KIT-2920 is a reading-first transliteration infrastructure for the Chinese Buddhist Canon.
It converts large Hanzi corpora (CBETA / SAT / Taishō / other editions) into:
- Clean plain text
- Fully Latin-readable Pinyin layer
- Machine-friendly ZIP corpus
- No XML nesting
- No TEI parsing required
This project does NOT compete with CBETA or SAT.
It builds a machine-friendly reading layer on top of them.
CBETA XML-P5 is excellent for scholarship.
But:
- Deep TEI nesting
- Editorial markup
- Complex structural tags
For most developers and general readers:
Parsing becomes the barrier.
KIT-2920 removes that barrier.
The canon does not need UI. It needs a clear passage.
The SAT Daizōkyō Text Database (SAT 大正新脩大藏經テキストデータベース)
is one of the most important digital editions of the Taishō Tripiṭaka.
SAT provides:
- High-quality digital transcription of Taishō volumes
- Careful editorial structure
- Stable academic references
- Page/column line alignment with printed Taishō edition
- Long-term institutional maintenance (University of Tokyo)
SAT is widely used in:
- Japanese Buddhist studies
- East Asian textual research
- Citation-standard academic publications
- Digital humanities projects
KIT-2920 does NOT modify SAT content.
It:
- Extracts readable Hanzi text
- Preserves editorial separation
- Does not merge or overwrite SAT decisions
- Respects Volume 85 distinctions
Where CBETA and SAT differ, KIT-2920 keeps them separate.
No forced harmonization.
Taishō volumes 56–84 rely heavily on SAT digital sources.
Without SAT:
- Many later Taishō texts would not be easily accessible
- Cross-reference alignment would be difficult
- Machine-scale processing would be unstable
SAT provides structural integrity.
KIT-2920 provides reading accessibility.
They serve different but complementary purposes.

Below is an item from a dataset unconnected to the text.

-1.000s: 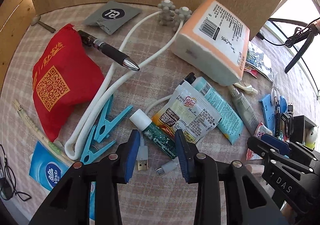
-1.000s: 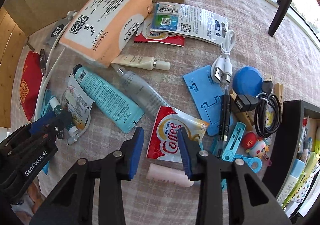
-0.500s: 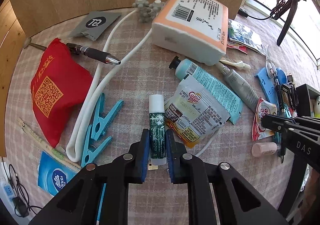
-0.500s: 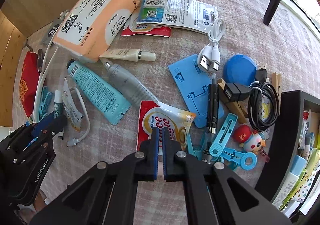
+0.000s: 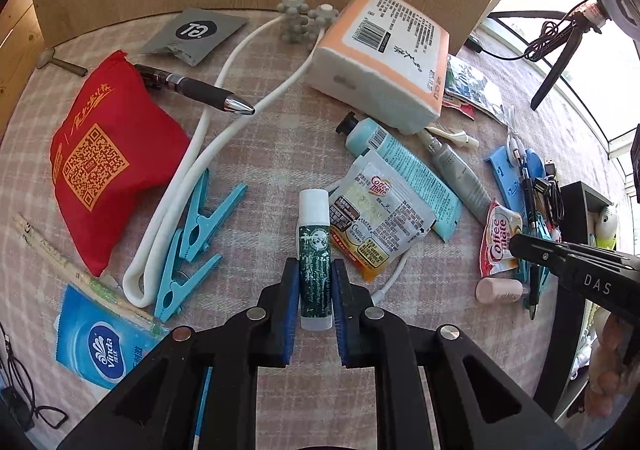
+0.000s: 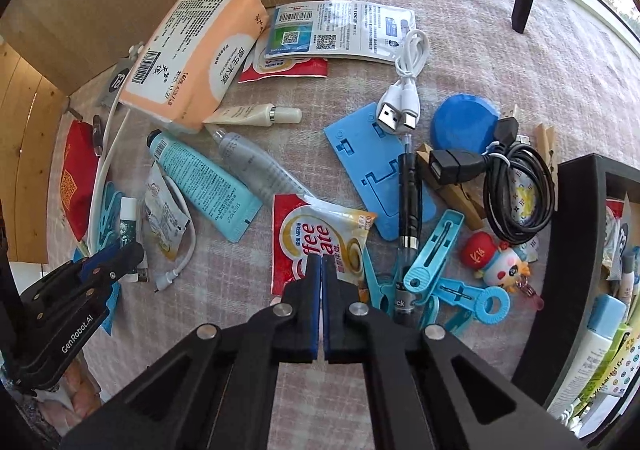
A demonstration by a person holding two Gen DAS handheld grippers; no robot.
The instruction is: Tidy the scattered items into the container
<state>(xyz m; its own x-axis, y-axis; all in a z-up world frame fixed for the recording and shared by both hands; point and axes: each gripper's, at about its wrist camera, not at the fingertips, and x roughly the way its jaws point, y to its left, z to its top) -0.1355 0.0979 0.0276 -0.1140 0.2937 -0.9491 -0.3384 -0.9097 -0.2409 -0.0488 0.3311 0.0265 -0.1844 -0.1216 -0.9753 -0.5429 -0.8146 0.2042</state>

This project acknowledges the immense scholarly labor behind:
- The SAT Daizōkyō Database
- CBETA editorial teams
- The original Taishō compilers
KIT-2920 stands on their foundation.
It only builds a bridge for broader access.
1-cbeta-sat-taisho-dzk-85vol-text-Hanzi.zip
2-cbeta-sat-taisho-dzk-85vol-text-Hanzi.zip
3-cbeta-sat-taisho-dzk-85vol-text-Hanzi.zip
4-cbeta-sat-taisho-dzk-2920n-text-Hanzi.zip
5-cbeta-sat-taisho-dzk-2920n-text-Hanzi.zip
6-cbeta-sat-taisho-dzk-2920n-text-Hanzi.zip
Characteristics:
- Flat UTF-8 text
- No forced unification of CBETA/SAT differences
- Volume 85 separated honestly
- Grep/search friendly
- Archive-ready
Currently stable:
Hanzi → Pinyin (Tone)
Output example:
佛說阿彌陀經
fó shuō ā mí tuó jīng
Properties:
- Space-separated syllables
- Tone marks preserved
- No blank output
- No raw Hanzi leakage
- Dictionary override supported
Processing flow:
ZIP corpus
→ extract
→ phrase dictionary override
→ word dictionary override
→ pypinyin fallback
→ clean UTF-8 text
→ repackage ZIP
Dictionary priority:
- dict-viet-phrase.json
- dict-viet.json
- dict-budda.json
- pypinyin fallback
Example (Taishō full corpus):
Files: 2457
Size: 82 MB → 249 MB
Time: ~33 seconds
Example (Qianlong):
Files: 1778
Time: ~19 seconds
Heavy mode supported.
github/
│
├── convert.py
├── requirements.txt
├── dict/
│ ├── dict-budda.json
│ ├── dict-fgs.json
│ ├── dict-viet.json
│ └── dict-viet-phrase.json
│
├── output/
│
└── corpus *.zip
The corpus must be readable immediately.
Flat text > XML nesting.
Volume 85 not forcibly merged.
If dictionary fails → fallback to pinyin. Never output empty. Never block reading.
KIT-2920:
- Does NOT replace CBETA
- Does NOT edit canonical text
- Does NOT claim textual authority
It is a:
Script bridge and reading infrastructure layer.
Near-term:
- Multi-script expansion (CJKV)
- Vietnamese smoothing layer
- Archive publishing (IA / Zenodo)
- SHA256 checksum release
Mid-term:
- Multi-layer output (Hanzi + Pinyin)
- Cross-edition alignment mode
- Phrase refinement system
Long-term:
- Full script-bridge platform
If CBETA XML reaches scholars, KIT-2920 aims to reach:
- Developers
- General readers
- Overseas Chinese communities
- Latin-script users
- AI systems
- Archive platforms
Removing XML complexity can increase accessibility dramatically.
Source corpus:
- CBETA
- SAT Daizōkyō
- Taishō Shinshū Daizōkyō
This project redistributes processed text. It does not modify canonical content.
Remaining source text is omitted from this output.